Directions ::
The entries below contain a line with "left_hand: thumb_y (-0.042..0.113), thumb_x" and a line with "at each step". Quote exactly those two lines and all lines between them.

Extracted records ::
_____

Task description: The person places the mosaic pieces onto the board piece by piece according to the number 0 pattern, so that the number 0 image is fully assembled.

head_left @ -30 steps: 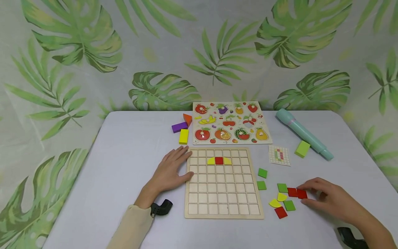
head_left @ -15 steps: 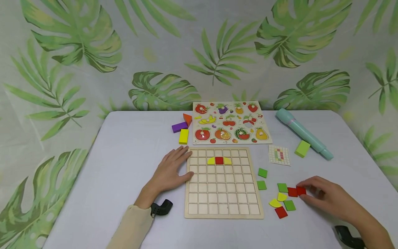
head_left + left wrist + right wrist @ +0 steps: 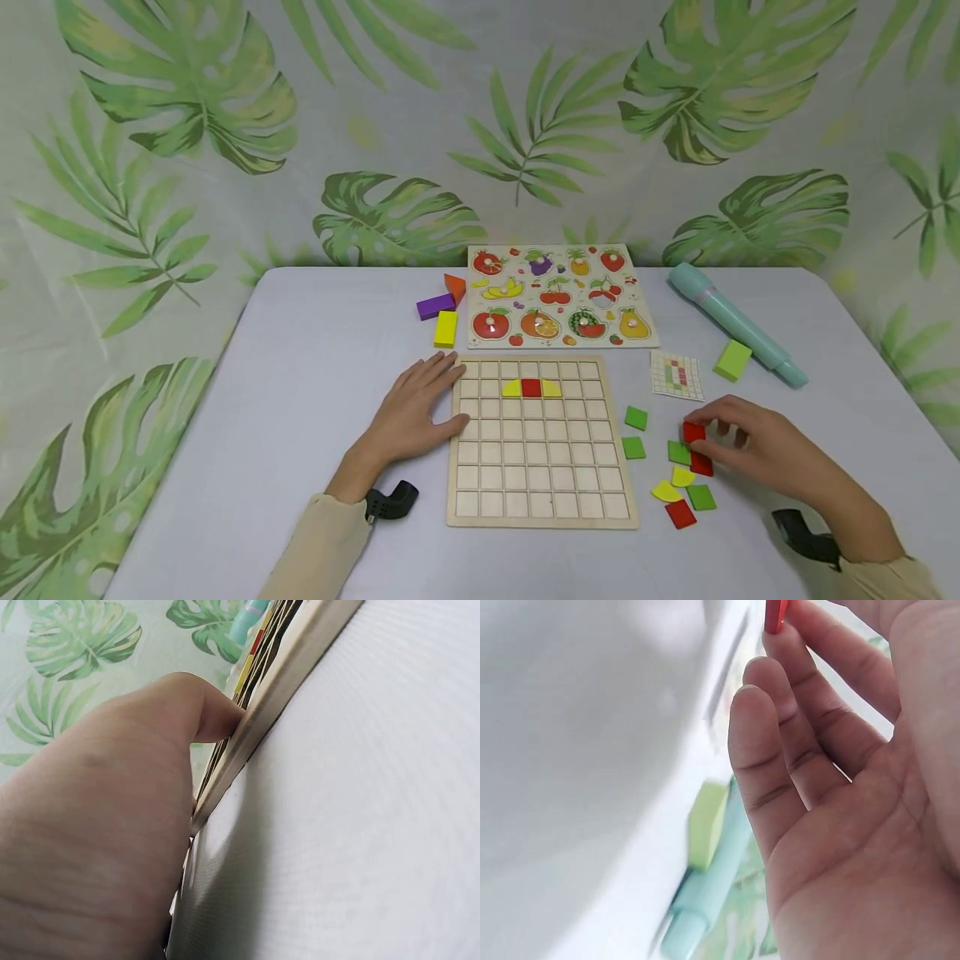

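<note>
My left hand [image 3: 411, 410] rests on the left edge of a wooden grid board [image 3: 540, 527], its thumb and fingers stretched over the frame. On the board's second row sit a red square tile [image 3: 531, 387] and a yellow quarter-circle on each side of it. Between thumb and fingertips my right hand [image 3: 757, 442] pinches a red square tile [image 3: 693, 432] over the loose pieces; in the right wrist view only the edge of that tile [image 3: 775, 613] shows. Below it lie another red tile [image 3: 702, 464], a green tile [image 3: 678, 452] and yellow quarter-circles [image 3: 666, 492].
A fruit peg puzzle [image 3: 562, 296] lies behind the board. Purple [image 3: 436, 307], yellow [image 3: 445, 329] and orange blocks stand left of it. At right are a small pattern card [image 3: 676, 375], a green block [image 3: 732, 360] and a teal microphone-shaped stick [image 3: 738, 325].
My right hand has picked up a red tile and carried it left and away from me, over the pieces. The left hand stays on the board.
</note>
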Motion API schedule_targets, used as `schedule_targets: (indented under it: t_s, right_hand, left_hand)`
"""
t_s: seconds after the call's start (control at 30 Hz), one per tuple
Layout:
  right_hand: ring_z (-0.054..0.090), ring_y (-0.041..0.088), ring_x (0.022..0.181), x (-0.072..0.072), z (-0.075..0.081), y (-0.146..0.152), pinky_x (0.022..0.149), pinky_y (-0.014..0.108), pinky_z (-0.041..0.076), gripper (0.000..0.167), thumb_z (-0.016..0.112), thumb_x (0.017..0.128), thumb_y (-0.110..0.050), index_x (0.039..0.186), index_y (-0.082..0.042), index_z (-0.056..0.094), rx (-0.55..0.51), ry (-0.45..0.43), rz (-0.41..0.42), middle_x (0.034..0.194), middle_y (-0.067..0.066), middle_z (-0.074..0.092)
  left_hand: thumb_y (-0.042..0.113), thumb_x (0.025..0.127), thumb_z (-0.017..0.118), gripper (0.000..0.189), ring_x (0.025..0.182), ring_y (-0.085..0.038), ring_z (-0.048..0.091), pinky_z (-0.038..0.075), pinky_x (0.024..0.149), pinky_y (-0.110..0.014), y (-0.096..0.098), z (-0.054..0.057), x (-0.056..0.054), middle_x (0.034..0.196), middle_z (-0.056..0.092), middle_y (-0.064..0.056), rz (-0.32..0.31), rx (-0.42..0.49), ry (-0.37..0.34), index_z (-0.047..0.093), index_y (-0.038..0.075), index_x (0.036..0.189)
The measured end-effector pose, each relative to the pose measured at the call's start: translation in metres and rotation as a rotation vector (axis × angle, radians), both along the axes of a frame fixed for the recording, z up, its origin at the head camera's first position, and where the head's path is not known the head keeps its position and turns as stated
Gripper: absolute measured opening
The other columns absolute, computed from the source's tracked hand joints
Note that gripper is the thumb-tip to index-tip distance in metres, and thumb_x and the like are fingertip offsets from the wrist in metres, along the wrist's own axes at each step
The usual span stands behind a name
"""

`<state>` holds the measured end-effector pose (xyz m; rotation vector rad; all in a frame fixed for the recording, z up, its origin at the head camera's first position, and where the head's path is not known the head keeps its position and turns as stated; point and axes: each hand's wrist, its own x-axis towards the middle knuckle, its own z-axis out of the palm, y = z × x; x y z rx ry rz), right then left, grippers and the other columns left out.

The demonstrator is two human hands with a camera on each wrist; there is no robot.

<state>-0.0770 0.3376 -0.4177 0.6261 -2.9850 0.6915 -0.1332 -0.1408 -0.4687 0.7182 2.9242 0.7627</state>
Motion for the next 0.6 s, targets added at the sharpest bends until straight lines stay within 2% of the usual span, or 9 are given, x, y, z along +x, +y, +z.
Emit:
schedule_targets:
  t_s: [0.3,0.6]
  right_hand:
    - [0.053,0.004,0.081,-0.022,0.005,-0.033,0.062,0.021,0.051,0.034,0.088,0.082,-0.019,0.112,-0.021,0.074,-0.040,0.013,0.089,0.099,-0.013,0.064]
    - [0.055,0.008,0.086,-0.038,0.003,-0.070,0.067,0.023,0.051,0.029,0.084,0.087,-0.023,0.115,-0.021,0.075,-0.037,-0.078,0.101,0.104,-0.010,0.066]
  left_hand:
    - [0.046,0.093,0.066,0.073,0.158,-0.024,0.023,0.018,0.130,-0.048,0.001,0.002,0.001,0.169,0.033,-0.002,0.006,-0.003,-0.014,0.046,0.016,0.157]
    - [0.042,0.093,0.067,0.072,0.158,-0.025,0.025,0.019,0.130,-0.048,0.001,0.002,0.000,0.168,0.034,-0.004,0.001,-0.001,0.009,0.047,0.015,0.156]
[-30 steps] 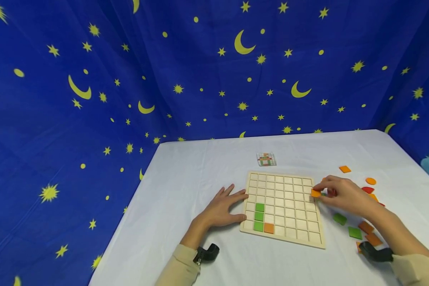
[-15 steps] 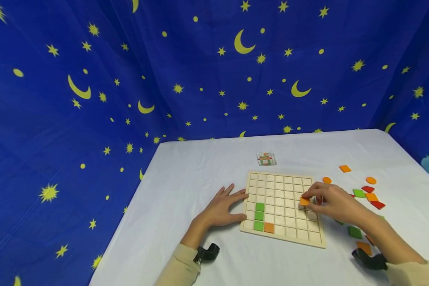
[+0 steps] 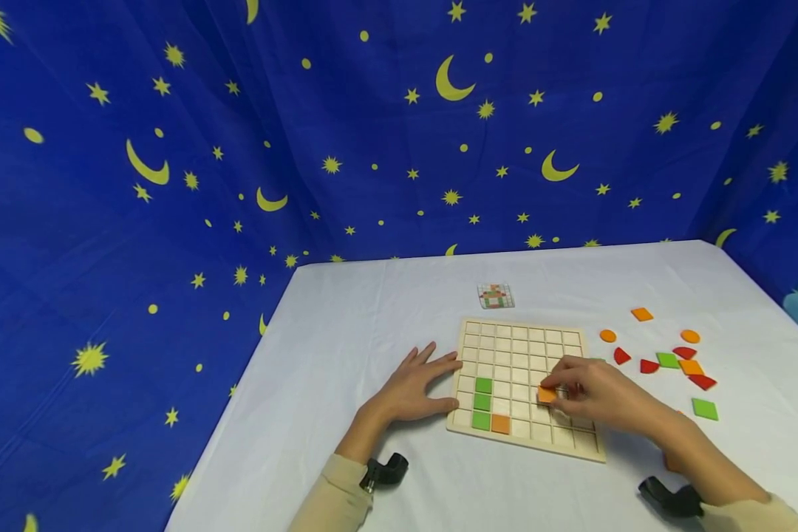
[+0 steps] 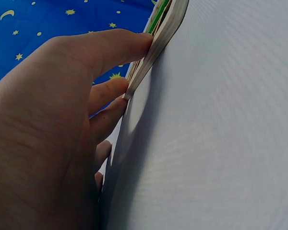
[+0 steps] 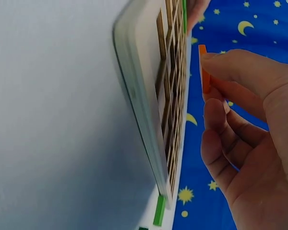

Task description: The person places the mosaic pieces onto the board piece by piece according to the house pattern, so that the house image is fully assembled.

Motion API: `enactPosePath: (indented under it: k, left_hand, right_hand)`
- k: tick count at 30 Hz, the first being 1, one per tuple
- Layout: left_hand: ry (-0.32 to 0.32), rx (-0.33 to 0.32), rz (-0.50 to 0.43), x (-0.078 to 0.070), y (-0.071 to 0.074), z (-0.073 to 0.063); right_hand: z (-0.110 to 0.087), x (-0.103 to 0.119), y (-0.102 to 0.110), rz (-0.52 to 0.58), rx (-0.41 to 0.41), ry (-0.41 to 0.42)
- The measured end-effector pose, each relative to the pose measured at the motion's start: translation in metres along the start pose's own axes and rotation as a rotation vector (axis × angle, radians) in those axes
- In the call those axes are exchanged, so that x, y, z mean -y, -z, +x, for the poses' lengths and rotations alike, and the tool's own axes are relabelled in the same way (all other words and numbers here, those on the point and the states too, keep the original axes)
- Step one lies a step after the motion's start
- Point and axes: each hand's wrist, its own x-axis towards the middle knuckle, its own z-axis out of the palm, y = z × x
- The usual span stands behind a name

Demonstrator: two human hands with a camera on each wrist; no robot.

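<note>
A wooden grid board (image 3: 525, 355) lies on the white table. Three green square tiles (image 3: 482, 402) stand in a column at its lower left, with an orange square tile (image 3: 500, 424) to the right of the lowest. My left hand (image 3: 408, 388) rests at the board's left edge, thumb and fingertips touching the rim, fingers spread. Between thumb and fingers my right hand (image 3: 601, 391) pinches another orange square tile (image 5: 205, 69). In the right wrist view that tile is held above the board, apart from its surface. The right hand hides part of the board's right side.
A small pattern card (image 3: 496, 295) lies behind the board. To the right are scattered loose pieces: red quarter-rounds (image 3: 648, 366), orange discs (image 3: 689, 336), green squares (image 3: 705, 408) and orange squares (image 3: 642, 314). A blue curtain (image 3: 372, 133) rises behind the table.
My right hand has carried the orange tile leftward and toward me, from the board's right edge to over its lower middle. The left hand has stayed in place.
</note>
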Motion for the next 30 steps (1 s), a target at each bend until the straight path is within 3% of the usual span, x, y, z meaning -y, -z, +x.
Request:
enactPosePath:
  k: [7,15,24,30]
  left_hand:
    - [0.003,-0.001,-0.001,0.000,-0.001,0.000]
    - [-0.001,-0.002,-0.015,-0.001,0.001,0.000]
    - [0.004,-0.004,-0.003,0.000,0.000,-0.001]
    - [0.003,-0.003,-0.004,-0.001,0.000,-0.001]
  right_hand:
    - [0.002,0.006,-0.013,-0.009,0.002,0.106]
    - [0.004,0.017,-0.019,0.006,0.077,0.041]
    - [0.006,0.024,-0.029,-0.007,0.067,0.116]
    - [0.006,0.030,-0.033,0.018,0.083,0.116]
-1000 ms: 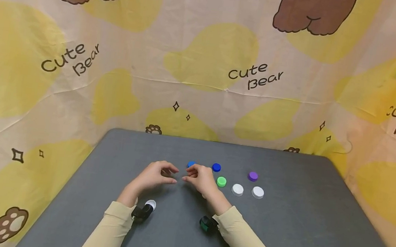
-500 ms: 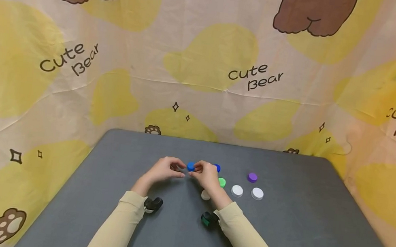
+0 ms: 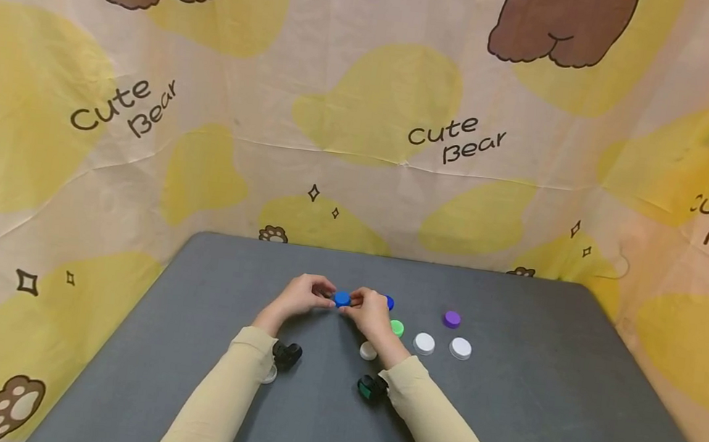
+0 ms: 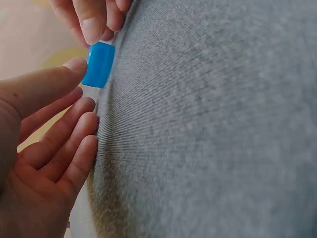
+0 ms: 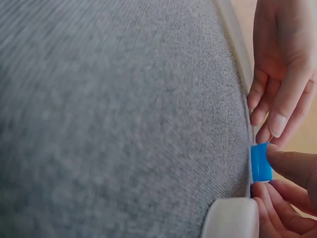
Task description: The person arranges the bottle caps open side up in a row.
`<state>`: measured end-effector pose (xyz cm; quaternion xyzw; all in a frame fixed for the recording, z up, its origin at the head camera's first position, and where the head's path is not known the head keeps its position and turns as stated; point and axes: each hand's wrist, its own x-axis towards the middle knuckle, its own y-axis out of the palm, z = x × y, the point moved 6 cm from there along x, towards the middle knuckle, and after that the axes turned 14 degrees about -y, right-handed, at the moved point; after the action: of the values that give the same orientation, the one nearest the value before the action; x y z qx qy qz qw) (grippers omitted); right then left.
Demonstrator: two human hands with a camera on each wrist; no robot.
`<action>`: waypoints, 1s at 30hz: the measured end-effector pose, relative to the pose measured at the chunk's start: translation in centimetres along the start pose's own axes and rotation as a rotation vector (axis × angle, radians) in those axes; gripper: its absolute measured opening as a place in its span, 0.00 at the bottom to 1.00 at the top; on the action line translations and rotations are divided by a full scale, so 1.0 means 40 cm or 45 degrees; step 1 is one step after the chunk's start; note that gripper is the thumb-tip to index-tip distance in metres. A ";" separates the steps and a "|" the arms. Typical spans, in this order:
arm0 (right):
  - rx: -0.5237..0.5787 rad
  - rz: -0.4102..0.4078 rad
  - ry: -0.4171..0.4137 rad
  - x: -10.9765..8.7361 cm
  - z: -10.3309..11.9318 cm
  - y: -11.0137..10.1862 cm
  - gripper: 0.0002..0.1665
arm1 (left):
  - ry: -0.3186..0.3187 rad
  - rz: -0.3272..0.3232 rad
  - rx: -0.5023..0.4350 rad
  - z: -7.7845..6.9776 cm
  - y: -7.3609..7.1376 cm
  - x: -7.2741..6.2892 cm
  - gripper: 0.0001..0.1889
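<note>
A blue bottle cap (image 3: 342, 299) lies on the grey table between both hands. My left hand (image 3: 305, 297) is at its left, thumb apart from the loosely bent fingers. In the left wrist view, the left thumb (image 4: 69, 72) overlaps one edge of the blue cap (image 4: 99, 64). At the right side of the cap is my right hand (image 3: 370, 312), its fingertips reaching that edge. The right wrist view has the right thumb (image 5: 287, 161) over a corner of the blue cap (image 5: 261, 162), fingers just below it. Whether either hand bears on the cap is unclear.
A dark blue cap (image 3: 389, 303) and a green cap (image 3: 397, 329) are partly behind the right hand. A small white cap (image 3: 368, 352) sits beside the right wrist. Farther right are two white caps (image 3: 424, 343) and a purple cap (image 3: 452, 320). Another white cap (image 3: 270, 375) shows beside the left sleeve.
My left hand has moved forward and right, up to the blue cap. My right hand has shifted slightly right, uncovering that cap. The caps have stayed in place.
</note>
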<state>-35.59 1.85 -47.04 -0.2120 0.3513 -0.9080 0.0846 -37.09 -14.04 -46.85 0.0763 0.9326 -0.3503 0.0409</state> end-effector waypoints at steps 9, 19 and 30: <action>-0.039 -0.023 0.044 0.002 -0.001 0.006 0.18 | -0.014 0.006 0.025 0.002 0.019 0.018 0.13; -0.100 -0.039 0.074 0.009 -0.006 0.012 0.15 | -0.041 -0.017 0.062 -0.001 0.026 0.026 0.10; -0.103 -0.032 0.082 0.009 -0.002 0.013 0.14 | -0.067 -0.030 0.039 -0.003 0.027 0.018 0.08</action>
<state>-35.96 1.41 -47.33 -0.1904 0.3876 -0.9004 0.0535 -37.63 -13.06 -47.56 0.0567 0.9266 -0.3668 0.0600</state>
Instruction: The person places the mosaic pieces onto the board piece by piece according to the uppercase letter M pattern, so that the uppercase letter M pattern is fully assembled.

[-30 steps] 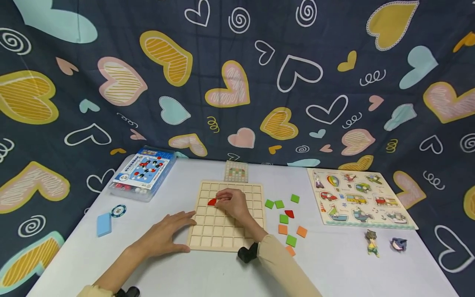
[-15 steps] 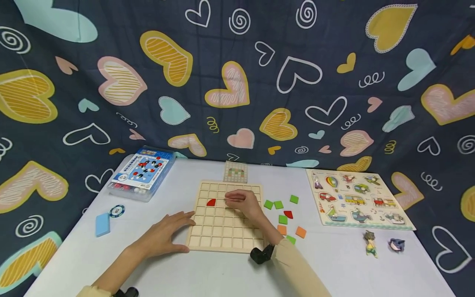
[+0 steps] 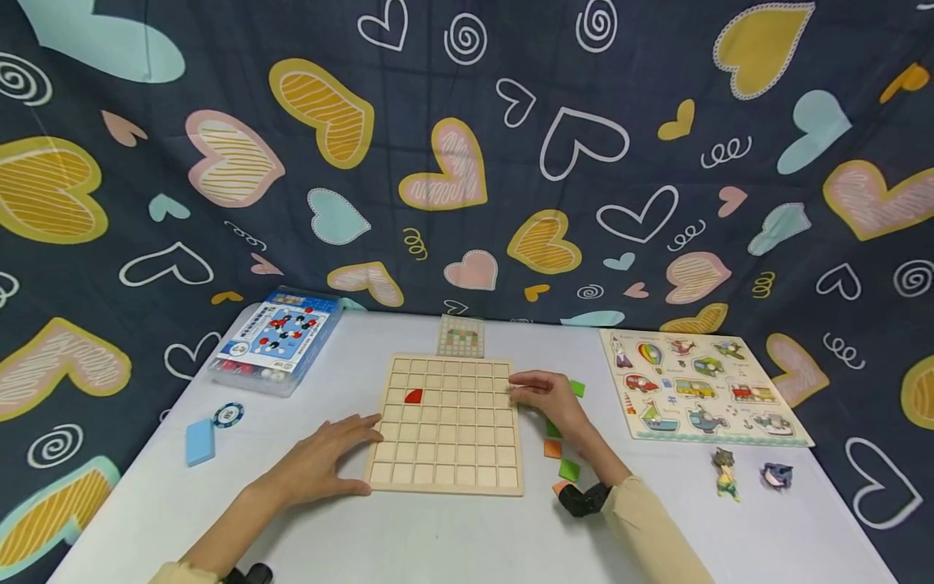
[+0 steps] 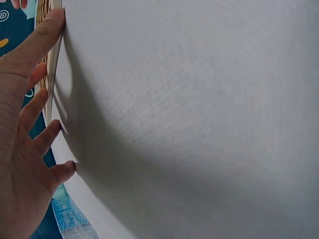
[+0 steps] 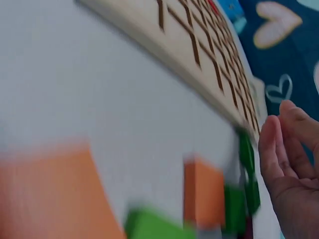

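A wooden grid board (image 3: 445, 454) lies on the white table with one red quarter-circle piece (image 3: 413, 396) in a cell at its upper left. My left hand (image 3: 321, 458) is spread along the board's left side, thumb and fingertips against the edge, as the left wrist view also shows. Over the board's right edge hovers my right hand (image 3: 550, 401), fingers loosely bent, with nothing seen between them in the right wrist view. Beneath and beside it lie green tiles (image 3: 569, 470) and orange tiles (image 3: 553, 448), partly hidden by the hand and arm.
A small pattern card (image 3: 461, 337) stands behind the board. On the left are a blue plastic case (image 3: 280, 337), a round chip (image 3: 229, 415) and a light blue block (image 3: 200, 442). A vehicle puzzle (image 3: 700, 389) and two small figures (image 3: 726, 473) lie right.
My right hand has moved away from the red quarter-circle piece, rightward across the board to the loose tiles. The piece stays in its cell. My left hand has kept its place.
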Demonstrator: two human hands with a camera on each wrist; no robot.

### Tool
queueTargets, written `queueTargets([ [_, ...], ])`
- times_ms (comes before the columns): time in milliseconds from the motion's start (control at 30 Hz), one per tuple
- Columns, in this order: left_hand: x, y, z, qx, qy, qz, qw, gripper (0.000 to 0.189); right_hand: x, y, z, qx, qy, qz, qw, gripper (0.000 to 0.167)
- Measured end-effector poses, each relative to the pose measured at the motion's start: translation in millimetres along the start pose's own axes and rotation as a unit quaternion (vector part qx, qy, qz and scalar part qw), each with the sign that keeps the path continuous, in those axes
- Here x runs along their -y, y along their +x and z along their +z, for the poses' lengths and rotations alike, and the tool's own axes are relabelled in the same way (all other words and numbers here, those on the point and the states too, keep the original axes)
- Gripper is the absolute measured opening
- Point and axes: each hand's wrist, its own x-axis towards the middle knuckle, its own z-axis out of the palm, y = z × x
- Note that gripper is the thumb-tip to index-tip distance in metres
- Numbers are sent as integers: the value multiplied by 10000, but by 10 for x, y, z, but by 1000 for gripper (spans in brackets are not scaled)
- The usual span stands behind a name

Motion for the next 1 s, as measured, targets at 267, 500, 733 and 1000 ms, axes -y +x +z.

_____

Your response ::
  left_hand: thumb_y (-0.042..0.113), thumb_x (0.025..0.127), thumb_z (-0.017..0.118), gripper (0.000..0.189), ring_x (0.025..0.182), ring_y (-0.085..0.038), ring_z (-0.048..0.091), pinky_z (-0.038..0.075), pinky_x (0.024..0.149), pinky_y (-0.110..0.014), y (-0.096..0.098), z (-0.054..0.057), x (-0.056..0.054), middle_x (0.034..0.196), middle_z (-0.056..0.092), middle_y (-0.064..0.056), rz (-0.32..0.31), rx (-0.42..0.49), ry (-0.37..0.34), index_z (-0.047..0.093), index_y (-0.038..0.075), index_x (0.036..0.189)
The measured end-effector pose, each relative to the pose measured at the call's start: translation in metres and rotation as a rotation vector (axis × angle, radians), both along the axes of a frame fixed for the recording, z up, its origin at the head camera's first position, and where the head's path is not known the head keeps its position and turns as stated
Gripper: absolute measured opening
The other columns absolute, computed from the source's tracked hand joints
Note that gripper is the thumb-tip to index-tip distance in metres, and thumb_x and the like are fingertip offsets from the wrist in metres, along the wrist's own axes at each step

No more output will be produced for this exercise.